# My unnamed squab



## Columbine06 (Apr 28, 2010)

I posted a long time ago about an egg in an incubator. As you can tell from my absence...that didn't work out. A day after I posted here all the vains had disappeared into a circle and the embryo vanished.

Anyways, outside my pigeons wanted babies and the Figurita's started up a nest, but me wanting to have at least one live baby placed 2 eggs(one homing and one figurita) under my ringnecks, who had just layed 2 unfertilized eggs.

With all the shuffling a homingpigeon(oops) ended up under the figurita's and their second egg was a dud.

Anyway, last week the pigeon with the ringnecks hatched and 1 day later the figurita egg showed signs of hatching as well. But after a whole day it hadn't gotten any further, so I gently opened the egg, finding the baby alive.
Tired, but alive. I left the scale around his belly(I have read the horrors) and put it back.

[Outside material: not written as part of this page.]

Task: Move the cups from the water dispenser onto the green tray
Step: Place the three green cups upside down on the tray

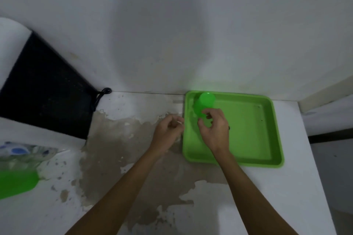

Meanwhile the egg under figurita's also hatched, only to be found dead a day later, looking like he had fluids in his crop and in perfect shape...This has proven to me that they are lousy parents. This wasn't one of theirs so it couldn't have been genetics...

But I had my 2 hatchlings inside. The pigeon was doing great, but the figurita looked weaker and sooo much smaller, so I decided to help. Thank god my ringnecks are so tame. 
I just took the nest out and fed the figurita, then put them back.

But I found out the pigeon was pushing it around and squashing it..so then I took it into my bird crèche(it's my sick cage but it has been functioning as brooder as none have fallen sick)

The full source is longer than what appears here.